Maeve eagerly started on the vegetables and the two of them worked in companionable silence. Her nerves started to relax as her mind cleared and her body took over the familiar and comforting task of cooking. Kidtch handled the kitchen knives with the ease of an assassin, as he carved a roasted chicken that he just took off the spit. Maeve found herself wondering again why he quit the mercenary life to be a cook in a small village. She wiped her hands and figured probably for the same reason she did. It didn’t pay much, but the odds you’d wake up to see another day greatly improved. However, whereas Maeve tended to get antsy and itchy for the road, Kidtch seemed content to cook in a small, but well traveled inn. And when Kidtch was deep into his cups, he’d sometimes hint at his dark past and of monsters that stalked the weak.

“Sorry, I’m late!” Nell bustled in, sloshing milk from a pail. “Derek is bringing the eggs later.”

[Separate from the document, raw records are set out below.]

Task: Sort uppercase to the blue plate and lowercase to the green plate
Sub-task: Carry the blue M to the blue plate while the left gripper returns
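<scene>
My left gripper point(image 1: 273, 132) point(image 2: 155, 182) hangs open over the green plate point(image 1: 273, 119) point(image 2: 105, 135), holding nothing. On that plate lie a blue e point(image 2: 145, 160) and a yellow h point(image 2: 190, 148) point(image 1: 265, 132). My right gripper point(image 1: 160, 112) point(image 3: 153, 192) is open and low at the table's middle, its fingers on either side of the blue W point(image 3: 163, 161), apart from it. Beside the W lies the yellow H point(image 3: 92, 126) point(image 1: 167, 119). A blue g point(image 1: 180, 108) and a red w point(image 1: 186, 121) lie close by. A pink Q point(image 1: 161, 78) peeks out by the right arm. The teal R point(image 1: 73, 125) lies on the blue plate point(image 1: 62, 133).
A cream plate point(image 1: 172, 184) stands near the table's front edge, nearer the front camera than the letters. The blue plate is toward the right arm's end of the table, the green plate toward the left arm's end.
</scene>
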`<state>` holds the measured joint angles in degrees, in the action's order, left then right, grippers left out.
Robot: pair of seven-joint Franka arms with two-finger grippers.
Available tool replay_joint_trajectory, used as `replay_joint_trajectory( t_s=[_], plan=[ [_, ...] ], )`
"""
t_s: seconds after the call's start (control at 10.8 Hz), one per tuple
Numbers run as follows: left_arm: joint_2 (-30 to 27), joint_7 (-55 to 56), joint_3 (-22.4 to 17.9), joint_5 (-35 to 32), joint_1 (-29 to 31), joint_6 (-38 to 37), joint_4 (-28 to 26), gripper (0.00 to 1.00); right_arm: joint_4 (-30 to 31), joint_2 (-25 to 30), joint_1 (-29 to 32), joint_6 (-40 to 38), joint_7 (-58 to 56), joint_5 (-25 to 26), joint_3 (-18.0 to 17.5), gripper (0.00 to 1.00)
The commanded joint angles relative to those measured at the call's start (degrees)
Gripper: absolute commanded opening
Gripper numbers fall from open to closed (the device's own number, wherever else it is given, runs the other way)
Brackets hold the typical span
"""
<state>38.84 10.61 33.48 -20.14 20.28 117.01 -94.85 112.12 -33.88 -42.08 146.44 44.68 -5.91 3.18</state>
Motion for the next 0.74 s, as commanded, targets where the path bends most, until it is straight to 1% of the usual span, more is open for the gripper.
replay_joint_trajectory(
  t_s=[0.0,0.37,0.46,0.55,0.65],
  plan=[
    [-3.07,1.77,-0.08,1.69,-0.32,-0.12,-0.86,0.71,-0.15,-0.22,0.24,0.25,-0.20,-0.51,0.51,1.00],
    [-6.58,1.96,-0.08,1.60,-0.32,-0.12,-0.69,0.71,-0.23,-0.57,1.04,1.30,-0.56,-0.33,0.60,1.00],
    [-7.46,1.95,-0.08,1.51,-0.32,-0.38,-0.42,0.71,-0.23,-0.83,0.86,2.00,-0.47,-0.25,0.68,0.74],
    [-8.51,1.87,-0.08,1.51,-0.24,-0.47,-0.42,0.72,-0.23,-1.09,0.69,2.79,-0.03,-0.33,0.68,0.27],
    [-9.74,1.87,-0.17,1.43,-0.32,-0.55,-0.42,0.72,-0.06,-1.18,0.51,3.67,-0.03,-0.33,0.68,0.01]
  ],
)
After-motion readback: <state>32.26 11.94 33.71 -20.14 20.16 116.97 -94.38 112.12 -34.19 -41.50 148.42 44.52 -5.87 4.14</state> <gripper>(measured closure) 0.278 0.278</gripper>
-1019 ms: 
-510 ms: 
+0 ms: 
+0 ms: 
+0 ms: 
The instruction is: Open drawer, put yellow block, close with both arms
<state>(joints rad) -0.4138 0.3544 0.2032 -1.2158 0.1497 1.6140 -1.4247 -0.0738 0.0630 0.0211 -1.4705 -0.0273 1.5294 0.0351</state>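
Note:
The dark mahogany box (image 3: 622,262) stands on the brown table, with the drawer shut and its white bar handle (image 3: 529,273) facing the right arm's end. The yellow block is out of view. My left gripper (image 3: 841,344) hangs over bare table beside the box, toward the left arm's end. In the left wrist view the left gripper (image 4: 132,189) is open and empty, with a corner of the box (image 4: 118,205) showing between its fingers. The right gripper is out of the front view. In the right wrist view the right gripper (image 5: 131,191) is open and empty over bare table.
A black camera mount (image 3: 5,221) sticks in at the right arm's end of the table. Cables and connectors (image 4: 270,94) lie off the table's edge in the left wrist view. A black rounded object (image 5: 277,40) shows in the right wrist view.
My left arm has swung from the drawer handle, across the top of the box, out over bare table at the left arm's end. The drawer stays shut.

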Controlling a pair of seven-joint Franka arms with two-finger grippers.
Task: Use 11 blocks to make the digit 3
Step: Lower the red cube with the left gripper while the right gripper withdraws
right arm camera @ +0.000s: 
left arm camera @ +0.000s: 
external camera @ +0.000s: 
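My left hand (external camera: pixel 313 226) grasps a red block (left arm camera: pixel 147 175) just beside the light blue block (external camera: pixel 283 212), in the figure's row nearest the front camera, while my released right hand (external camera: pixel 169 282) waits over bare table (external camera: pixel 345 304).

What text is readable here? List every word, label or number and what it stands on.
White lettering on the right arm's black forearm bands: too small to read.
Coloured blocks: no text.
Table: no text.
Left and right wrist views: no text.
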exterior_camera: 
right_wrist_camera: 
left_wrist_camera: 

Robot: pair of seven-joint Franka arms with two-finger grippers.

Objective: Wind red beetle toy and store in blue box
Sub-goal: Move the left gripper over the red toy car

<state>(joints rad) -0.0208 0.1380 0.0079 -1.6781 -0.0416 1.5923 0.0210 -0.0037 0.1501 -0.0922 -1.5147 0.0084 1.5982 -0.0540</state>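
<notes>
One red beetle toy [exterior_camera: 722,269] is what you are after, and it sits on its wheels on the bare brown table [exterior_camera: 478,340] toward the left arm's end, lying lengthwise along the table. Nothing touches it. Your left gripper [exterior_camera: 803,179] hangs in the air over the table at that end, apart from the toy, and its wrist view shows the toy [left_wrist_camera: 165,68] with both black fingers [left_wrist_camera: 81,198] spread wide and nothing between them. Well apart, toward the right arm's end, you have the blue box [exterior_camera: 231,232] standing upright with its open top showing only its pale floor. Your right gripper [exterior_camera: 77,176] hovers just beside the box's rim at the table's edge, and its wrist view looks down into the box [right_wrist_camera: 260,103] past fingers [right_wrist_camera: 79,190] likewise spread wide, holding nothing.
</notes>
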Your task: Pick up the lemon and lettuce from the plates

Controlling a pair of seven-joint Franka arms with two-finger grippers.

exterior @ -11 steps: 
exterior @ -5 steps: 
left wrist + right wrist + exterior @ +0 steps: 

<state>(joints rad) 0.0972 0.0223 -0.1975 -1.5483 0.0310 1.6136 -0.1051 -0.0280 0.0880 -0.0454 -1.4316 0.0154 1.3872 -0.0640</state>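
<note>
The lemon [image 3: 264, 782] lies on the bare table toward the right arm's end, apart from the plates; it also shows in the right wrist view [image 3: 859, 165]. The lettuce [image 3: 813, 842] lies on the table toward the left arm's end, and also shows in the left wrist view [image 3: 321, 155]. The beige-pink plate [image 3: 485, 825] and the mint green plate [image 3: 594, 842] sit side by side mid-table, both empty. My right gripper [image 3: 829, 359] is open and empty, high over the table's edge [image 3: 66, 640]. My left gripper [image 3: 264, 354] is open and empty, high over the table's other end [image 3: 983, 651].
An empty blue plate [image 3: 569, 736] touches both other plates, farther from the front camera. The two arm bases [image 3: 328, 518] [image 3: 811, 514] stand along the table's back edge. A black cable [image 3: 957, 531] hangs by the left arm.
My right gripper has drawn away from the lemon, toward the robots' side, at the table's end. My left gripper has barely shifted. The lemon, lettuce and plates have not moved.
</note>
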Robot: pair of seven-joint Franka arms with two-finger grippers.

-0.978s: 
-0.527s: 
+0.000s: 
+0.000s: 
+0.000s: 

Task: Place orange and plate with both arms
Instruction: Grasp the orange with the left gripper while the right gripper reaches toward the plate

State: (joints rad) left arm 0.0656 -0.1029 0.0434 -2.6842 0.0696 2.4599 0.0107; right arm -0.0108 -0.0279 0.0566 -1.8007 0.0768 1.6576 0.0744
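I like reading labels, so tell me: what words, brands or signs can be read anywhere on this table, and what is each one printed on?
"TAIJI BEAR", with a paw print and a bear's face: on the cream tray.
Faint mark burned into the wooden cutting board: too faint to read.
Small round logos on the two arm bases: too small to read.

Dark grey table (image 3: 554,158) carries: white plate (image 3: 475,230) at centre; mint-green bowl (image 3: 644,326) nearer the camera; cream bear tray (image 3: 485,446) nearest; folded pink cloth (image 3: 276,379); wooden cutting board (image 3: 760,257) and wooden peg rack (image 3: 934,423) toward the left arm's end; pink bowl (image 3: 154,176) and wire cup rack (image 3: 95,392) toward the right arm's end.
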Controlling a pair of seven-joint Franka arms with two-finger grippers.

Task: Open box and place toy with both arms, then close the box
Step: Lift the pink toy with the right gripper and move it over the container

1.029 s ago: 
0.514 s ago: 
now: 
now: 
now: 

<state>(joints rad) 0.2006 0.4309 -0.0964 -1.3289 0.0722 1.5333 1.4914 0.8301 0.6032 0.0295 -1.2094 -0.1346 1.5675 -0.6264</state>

“Later? What are we going to serve for breakfast?” Kidtch turned his evil eye on her, but turned beet red when Nell merely kissed him on the cheek. He gaped after her as she pushed by Maeve to dump the milk into a pitcher.

“The lot of them will be fine with the day old bread and some milk,” Nell started filling up a platter. “My bum’s still black and blue from all the drunken sods pinching it last night.”

“And if I recall, you gave one of the merchants a black eye,” Maeve said.

Nell lifted a slim shoulder in an innocent shrug and banged the swinging door open with her hip, as she carried the platter of meat and bread into the taproom.

Maeve grinned. “I’m going to go check the stables. Let’s get our guests fed and on their way. I like their gold, but truth, as not, I had enough of their antics last night. ”

“I’d take a bad bard mooning love songs than a juggler and acrobats any day,” Kidtch said.

“The bard’s easier on the furniture,” Maeve agreed and walked outside the back door that Nell had come in from.

Kidtch just grunted and stirred the soup. Out of the corner of her eye, she saw him take a swig from a leather-covered bottle.

Outside behind the tavern, Maeve took a deep breath. The sun was just starting to poke out of the clouds and the air was perfumed with the crisp smell of autumn leaves. Off in the distance she could see the Fitzroy’s farm. One of Nell’s four brothers was already at the plow. At this distance, she couldn’t tell which one, but it probably wasn’t the youngest. Derek was the closest thing to a sweetheart Maeve had, but he was no more a farmer than Nell was. He was probably still in bed or up in the hayloft dreaming of the adventurer’s life. Maeve smiled as she remembered how enthralled he was listening to the merchant’s tales last night. She loved to watch him, his innocence. They were the same age, yet she felt years older. He had the farm and the love of his family to see him through these past twenty years. How he could even look at her and not see the taint of the gutter on her, Maeve would never know.

The morning air blew cool on the back of her neck and Maeve felt a twitching in her shoulder blades. The medallion pulsed red. Whirling, her sword was in her hand before she completed the turn.

“Are you as good as they say you are?” The man had a broadsword pointing at her.

“Nope,” Maeve said, looking him over. He was dressed in a fine leather vest and breeches and had the look of the city about him. She vaguely remembered him from the night before. He hadn’t drank much and asked for a wench for the evening. Nell had told him that he wasn’t able to get those services at this inn and he had taken the news surprisingly well. Most tried their charms on Nell and backed off only when Maeve and her sword stepped in.

The man lunged and swung at her head. She ducked under the sword and thrust the point of her blade into his thigh. He didn’t even react, except to backhand her in the face with the hand that was fisted around the sword as he brought his weapon back around. Maeve rolled with the punch and began the sword dance.

“Coward,” he snarled as their blades met.

Maeve could not have answered him if she tried. She felt the trance sweep over her and her arm and body moved under the power of the sword. Where ever he was, she wasn’t. It was a simple, yet intricate dance. He was very good, but his thigh wound made him slower and clumsy. She was on the defensive looking for an opening, but he covered himself well. She managed to nick both his arms until they were covered with blood, but he seemed not to notice.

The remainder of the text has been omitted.